The study, by the School of Planning and Social Betterment (PPS) in the district of Nosara in the Nicoya Peninsula, found that though the government has put forth funds for pensions and internships in the area, bureaucratic hurdles impeded many residents in that community – in which half are poor and 16% live in extreme poverty –from gaining access to them.
“The very institutions designed to fight poverty suffer from a severe case of “tramitología,” which make them adversaries instead of allies in the fight,” said a statement from the university.
The study’s author, Miguel Sobrado, said the administration’s attempts to fight poverty would have better results if the country’s bureaucratic system were reformed, and had better institutional coordination.

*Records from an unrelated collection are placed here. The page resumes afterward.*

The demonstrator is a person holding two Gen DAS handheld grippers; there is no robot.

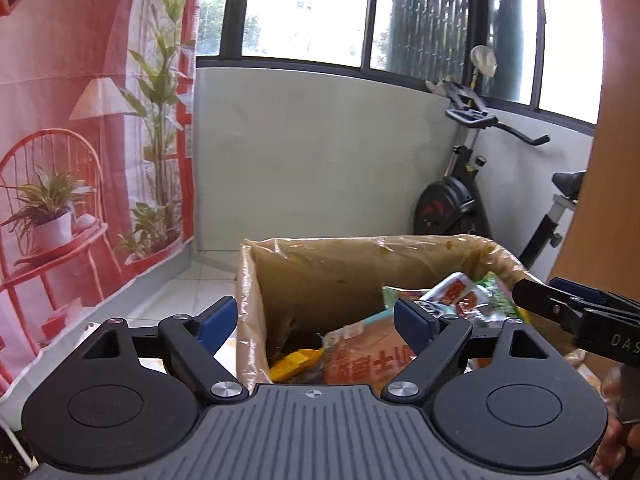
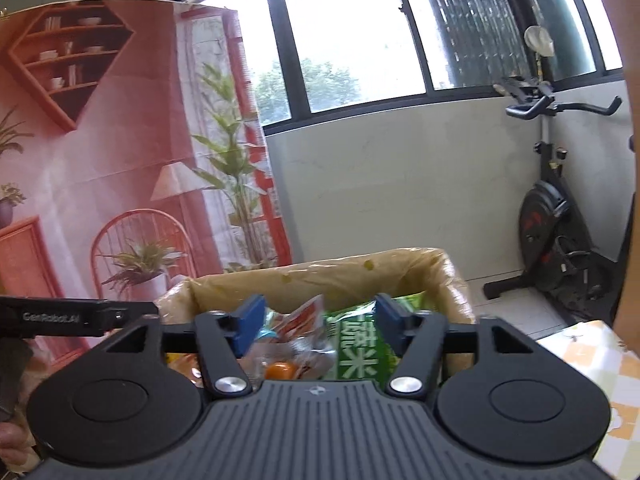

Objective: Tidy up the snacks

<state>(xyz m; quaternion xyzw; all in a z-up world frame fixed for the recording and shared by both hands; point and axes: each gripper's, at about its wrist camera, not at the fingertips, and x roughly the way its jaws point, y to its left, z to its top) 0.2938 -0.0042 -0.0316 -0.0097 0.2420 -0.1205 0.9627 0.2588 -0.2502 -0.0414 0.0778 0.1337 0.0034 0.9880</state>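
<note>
- Left wrist view: your left gripper [image 1: 316, 320] is wide open and holds nothing. Its blue pads [image 1: 218, 318] sit low in the middle of the frame, one on each side of the near wall of the box [image 1: 320, 264].
- The box is lined with a tan plastic bag and fills the lower middle of the frame. Snacks are piled inside it: an orange packet [image 1: 360, 354] at the bottom middle, a small yellow packet [image 1: 296, 362] to its left, and a red and silver packet [image 1: 456, 294] further right.
- Your right gripper [image 1: 532, 294] pokes in from the right edge, over the box. From this view you cannot tell how far open it is.
- Right wrist view: your right gripper [image 2: 318, 320] is also open and empty. Between its fingers, in the lower middle, you see the red and silver packet [image 2: 304, 320] and a green packet [image 2: 356, 344], plus something small and orange [image 2: 282, 370].
- A checked cloth [image 2: 592, 364] shows at the lower right.
- It looks like you are at the picking step, with nothing picked yet. Next, you likely need to dip one gripper into the box, close on one packet, and lift it out gently.
</note>
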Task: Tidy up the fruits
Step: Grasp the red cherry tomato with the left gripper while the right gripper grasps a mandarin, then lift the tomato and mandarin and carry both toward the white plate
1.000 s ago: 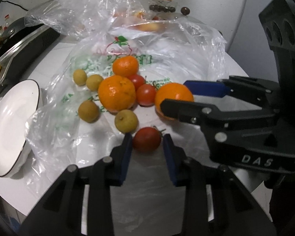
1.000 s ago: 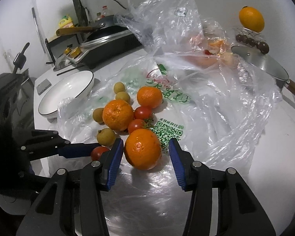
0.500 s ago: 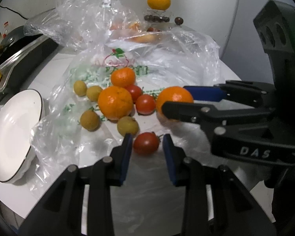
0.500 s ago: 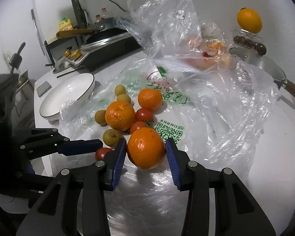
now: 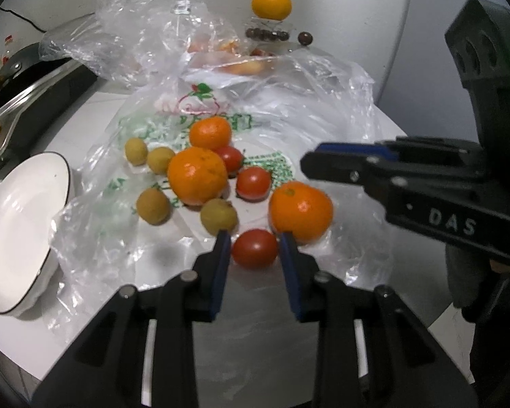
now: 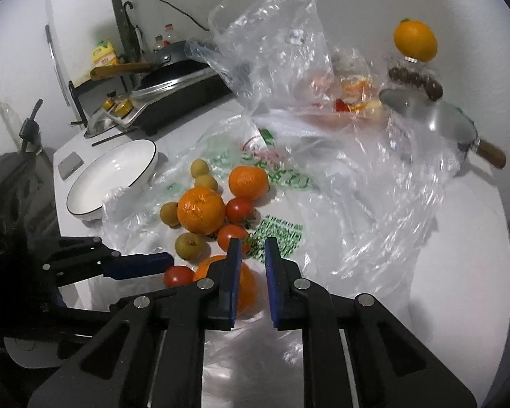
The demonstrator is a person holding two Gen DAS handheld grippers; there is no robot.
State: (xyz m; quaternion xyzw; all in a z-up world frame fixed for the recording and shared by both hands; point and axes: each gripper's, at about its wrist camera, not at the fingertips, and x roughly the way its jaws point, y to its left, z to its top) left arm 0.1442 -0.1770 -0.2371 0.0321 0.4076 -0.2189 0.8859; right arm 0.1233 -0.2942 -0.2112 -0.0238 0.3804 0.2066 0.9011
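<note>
A small red tomato (image 5: pixel 255 249) lies on the clear plastic bag (image 5: pixel 323 119) between my left gripper's (image 5: pixel 254 234) blue pads, which touch both its sides as the jaws close. Just to its right sits an orange (image 5: pixel 301 210). My right gripper (image 5: pixel 309 161) hovers above and beyond that orange. In the right wrist view my right gripper (image 6: pixel 250 241) is closing to a narrow gap with nothing between the pads. The orange (image 6: pixel 247 292) lies under its left finger, outside the jaws. The left gripper (image 6: pixel 166 258) reaches the tomato (image 6: pixel 178 275) from the left.
More fruit sits behind on the bag: a big orange (image 5: pixel 197 175), a smaller orange (image 5: pixel 210 132), two tomatoes (image 5: pixel 254 183) and several yellow-brown longans (image 5: pixel 153 205). A white plate (image 5: pixel 17 221) stands left. A lidded pot (image 6: pixel 425 119) and a stove (image 6: pixel 180 91) stand at the back.
The right gripper's jaws have drawn together and the orange that sat between them is now outside, under the left finger. The left gripper stays around the tomato, slightly tighter.
</note>
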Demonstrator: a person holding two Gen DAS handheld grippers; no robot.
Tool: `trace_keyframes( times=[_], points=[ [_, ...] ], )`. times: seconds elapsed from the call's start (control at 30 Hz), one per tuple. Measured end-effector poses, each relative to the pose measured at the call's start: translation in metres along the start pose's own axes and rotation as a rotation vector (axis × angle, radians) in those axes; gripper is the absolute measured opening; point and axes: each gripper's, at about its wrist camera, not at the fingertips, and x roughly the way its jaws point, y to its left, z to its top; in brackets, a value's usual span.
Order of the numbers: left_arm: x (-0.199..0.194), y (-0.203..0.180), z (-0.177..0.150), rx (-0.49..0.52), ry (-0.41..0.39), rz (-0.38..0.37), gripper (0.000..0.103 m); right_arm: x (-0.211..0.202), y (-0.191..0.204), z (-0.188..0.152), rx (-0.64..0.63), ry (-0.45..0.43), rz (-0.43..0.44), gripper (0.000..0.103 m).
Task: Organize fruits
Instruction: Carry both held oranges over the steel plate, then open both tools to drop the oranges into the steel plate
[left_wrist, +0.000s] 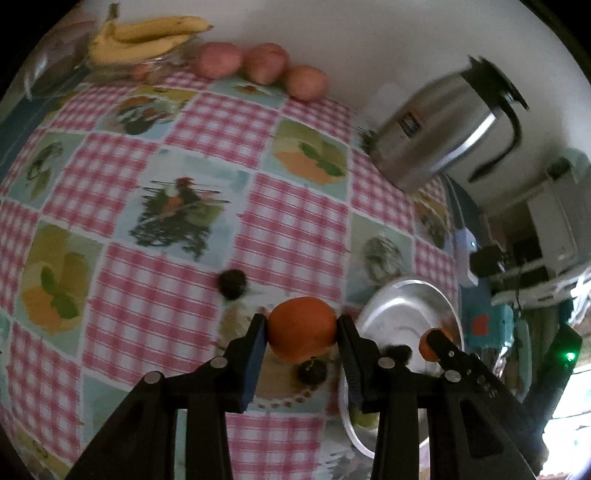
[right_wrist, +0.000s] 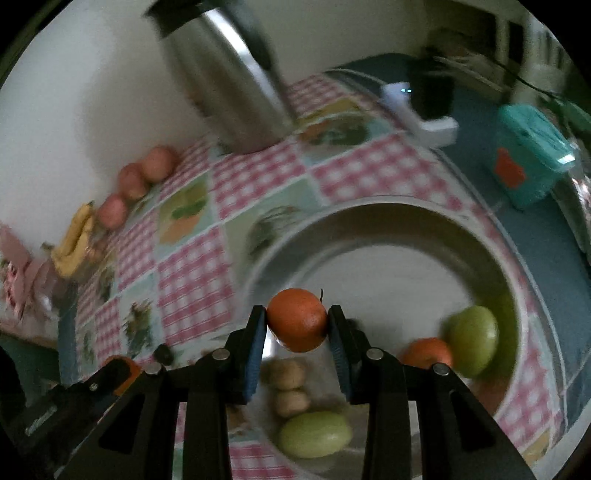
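My left gripper (left_wrist: 301, 326) is shut on an orange (left_wrist: 303, 339), held above the checked tablecloth just left of a metal bowl (left_wrist: 399, 306). My right gripper (right_wrist: 297, 319) is shut on a second orange (right_wrist: 295, 332), which hangs over the near left part of the bowl (right_wrist: 388, 210). Inside the bowl lie two green fruits (right_wrist: 474, 339) (right_wrist: 314, 434), another orange (right_wrist: 426, 352) and two small brownish fruits (right_wrist: 286, 373). Two small dark fruits (left_wrist: 232, 282) (left_wrist: 312, 371) lie on the cloth near the left gripper.
A steel thermos jug (left_wrist: 443, 125) stands by the wall behind the bowl. Three red fruits (left_wrist: 266, 61) and a bunch of bananas (left_wrist: 147, 37) line the back wall. A teal box (right_wrist: 528, 155) and a white device (right_wrist: 424, 118) sit beyond the bowl.
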Motion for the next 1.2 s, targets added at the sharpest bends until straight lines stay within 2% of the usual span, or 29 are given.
trace_keyframes(
  times=[0.23,0.5,0.73,0.97,1.1,1.2],
  points=[
    [0.016,-0.043,-0.020,0.129,0.017,-0.022,0.041,-0.004,-0.045,0.007,0.099,-0.018,-0.065,0.035],
    [0.051,-0.075,-0.045,0.253,0.078,-0.037,0.041,0.001,-0.066,0.006,0.149,-0.001,-0.087,0.036],
    [0.061,-0.080,-0.051,0.287,0.087,-0.020,0.041,0.013,-0.071,0.001,0.154,0.041,-0.097,0.036],
    [0.062,-0.078,-0.049,0.267,0.102,-0.022,0.044,0.014,-0.070,0.000,0.162,0.042,-0.104,0.036],
    [0.059,-0.079,-0.048,0.272,0.090,-0.025,0.051,0.012,-0.070,0.002,0.166,0.031,-0.122,0.036],
    [0.056,-0.080,-0.047,0.277,0.083,-0.032,0.052,0.012,-0.070,0.002,0.164,0.029,-0.128,0.037]
  ],
)
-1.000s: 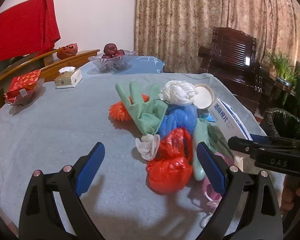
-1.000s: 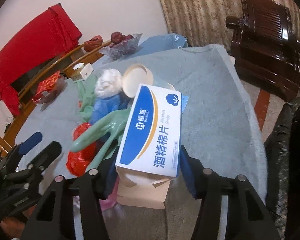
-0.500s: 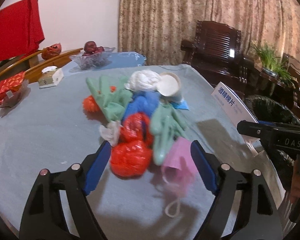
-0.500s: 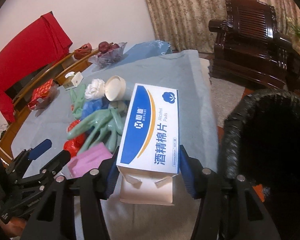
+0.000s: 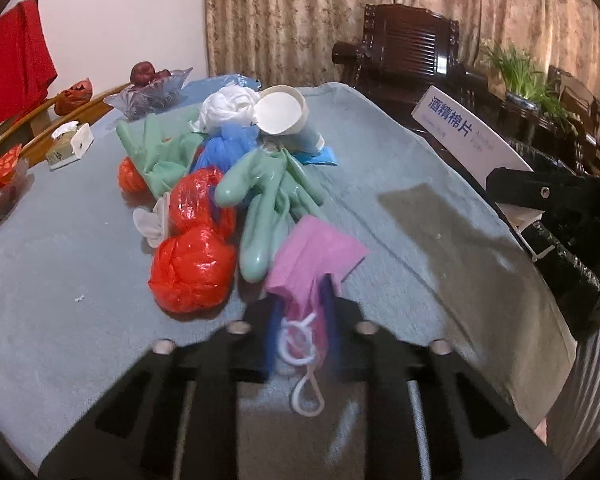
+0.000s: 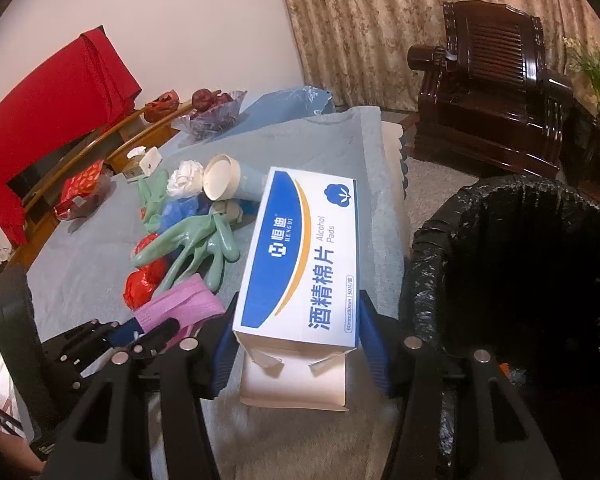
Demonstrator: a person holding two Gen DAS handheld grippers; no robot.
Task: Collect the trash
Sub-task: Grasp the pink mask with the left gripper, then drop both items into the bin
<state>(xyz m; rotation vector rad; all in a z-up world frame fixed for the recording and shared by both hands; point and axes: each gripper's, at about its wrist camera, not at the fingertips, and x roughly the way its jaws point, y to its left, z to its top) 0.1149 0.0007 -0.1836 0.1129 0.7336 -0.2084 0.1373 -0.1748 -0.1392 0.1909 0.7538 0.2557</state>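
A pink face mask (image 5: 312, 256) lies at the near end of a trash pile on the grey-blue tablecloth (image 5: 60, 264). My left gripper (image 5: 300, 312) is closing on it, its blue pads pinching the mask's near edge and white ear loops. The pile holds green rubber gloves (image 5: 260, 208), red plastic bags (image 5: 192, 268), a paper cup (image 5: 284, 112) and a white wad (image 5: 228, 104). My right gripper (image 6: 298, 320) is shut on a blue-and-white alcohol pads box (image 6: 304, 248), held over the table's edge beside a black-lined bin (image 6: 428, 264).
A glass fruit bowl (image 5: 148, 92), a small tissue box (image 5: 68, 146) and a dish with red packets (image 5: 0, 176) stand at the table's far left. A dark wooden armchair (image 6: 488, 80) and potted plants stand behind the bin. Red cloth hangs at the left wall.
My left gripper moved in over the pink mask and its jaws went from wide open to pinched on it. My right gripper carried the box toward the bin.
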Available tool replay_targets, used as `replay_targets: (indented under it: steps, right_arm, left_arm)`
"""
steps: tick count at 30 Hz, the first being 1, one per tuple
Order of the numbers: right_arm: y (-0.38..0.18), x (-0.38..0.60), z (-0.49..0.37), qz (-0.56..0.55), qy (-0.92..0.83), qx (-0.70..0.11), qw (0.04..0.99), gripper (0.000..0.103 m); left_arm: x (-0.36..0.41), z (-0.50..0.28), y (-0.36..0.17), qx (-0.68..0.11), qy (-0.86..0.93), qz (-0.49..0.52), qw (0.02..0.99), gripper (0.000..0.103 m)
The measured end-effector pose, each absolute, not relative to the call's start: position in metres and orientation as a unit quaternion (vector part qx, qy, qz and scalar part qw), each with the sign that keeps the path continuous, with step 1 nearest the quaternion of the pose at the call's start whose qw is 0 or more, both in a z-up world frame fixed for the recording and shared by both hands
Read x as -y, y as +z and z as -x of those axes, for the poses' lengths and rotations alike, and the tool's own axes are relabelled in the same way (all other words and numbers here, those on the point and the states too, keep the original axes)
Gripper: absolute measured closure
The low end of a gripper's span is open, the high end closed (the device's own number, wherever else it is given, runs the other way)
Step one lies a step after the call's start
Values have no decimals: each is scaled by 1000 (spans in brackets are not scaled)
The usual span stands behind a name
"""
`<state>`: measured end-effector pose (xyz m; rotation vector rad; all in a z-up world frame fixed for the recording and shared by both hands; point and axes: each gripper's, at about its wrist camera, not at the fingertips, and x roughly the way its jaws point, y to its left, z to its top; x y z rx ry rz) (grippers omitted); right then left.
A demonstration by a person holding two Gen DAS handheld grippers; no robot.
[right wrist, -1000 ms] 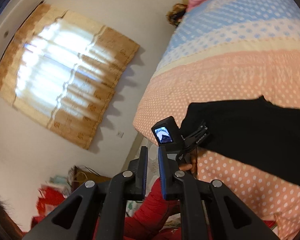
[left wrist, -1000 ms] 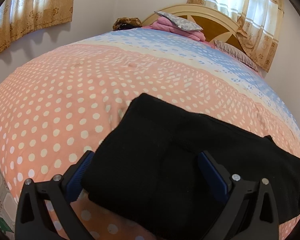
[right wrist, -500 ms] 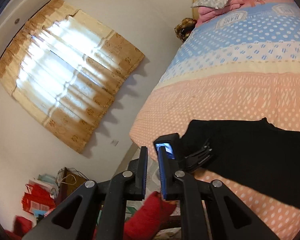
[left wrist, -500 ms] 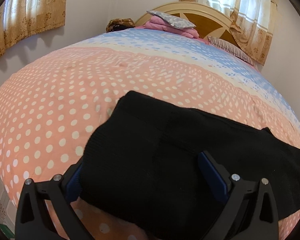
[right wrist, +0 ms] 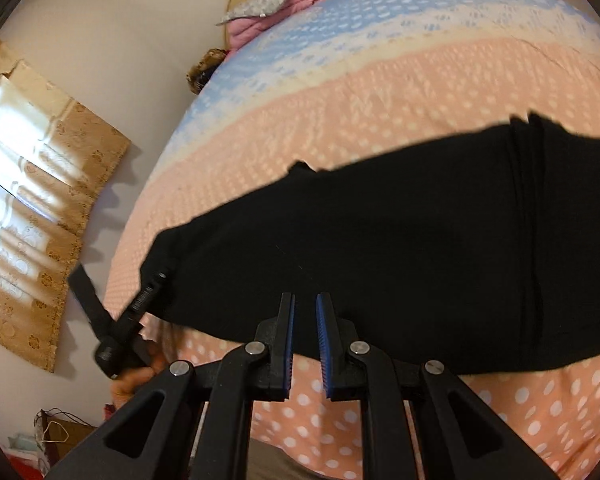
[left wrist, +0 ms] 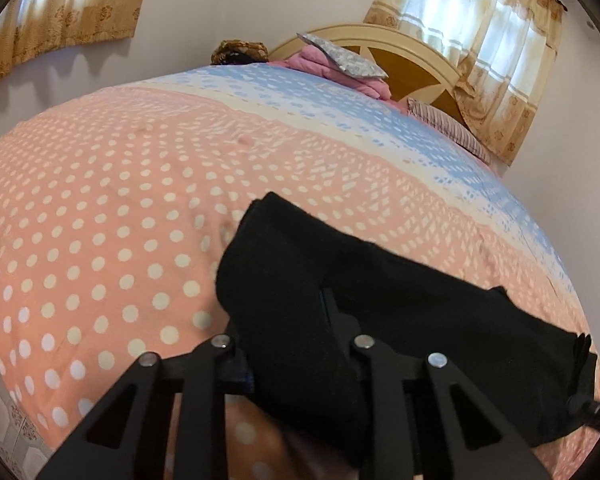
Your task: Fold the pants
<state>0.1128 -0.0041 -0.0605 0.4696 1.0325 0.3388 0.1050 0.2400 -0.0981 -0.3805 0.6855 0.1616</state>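
My left gripper (left wrist: 288, 344) is closing, its jaws pinching the folded black pants (left wrist: 340, 300) at six o'clock on the bedspread (left wrist: 100, 220); my right gripper (right wrist: 305, 344) hovers clenched, empty.

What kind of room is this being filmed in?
Most likely a home bedroom. There is a bed with a polka-dot bedspread and a curved wooden headboard, pillows and folded bedding piled by it, and patterned curtains over the windows.
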Motion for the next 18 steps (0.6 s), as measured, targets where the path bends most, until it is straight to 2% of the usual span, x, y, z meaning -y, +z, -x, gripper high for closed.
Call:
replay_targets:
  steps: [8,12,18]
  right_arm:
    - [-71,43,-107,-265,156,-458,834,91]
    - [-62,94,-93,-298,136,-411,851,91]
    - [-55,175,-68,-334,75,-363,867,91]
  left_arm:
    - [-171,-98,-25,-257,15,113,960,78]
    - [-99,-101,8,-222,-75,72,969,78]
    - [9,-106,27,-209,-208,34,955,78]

In an attempt to mitigate poverty plaguing Nosara households, PPS helped community members get access to professional training courses, and helped create local businesses, but when it came to helping families receive welfare benefits and scholarships, “the results were partial.”
The statement said according to the Mixed Institute for Social Aid (IMAS), which manages Costa Rica’s welfare system, citizens older than 65 qualify to receive pension benefits. But the Social Security System (Caja) demands eight different documents for senior citizens to actually receive those benefits. Furthermore, the statement said those with property that exceeds 500 square meters don’t qualify to receive benefits.
Sobrado found that of the school scholarships given at the beginning of the year based on teacher recommendations, 60% went to students who aren’t considered poor by IMAS standards.
“There’s so much trámite, that often those in extreme poverty don’t receive any benefits, and they may not have the luxury of spending days running in circles in public institutions,” he said.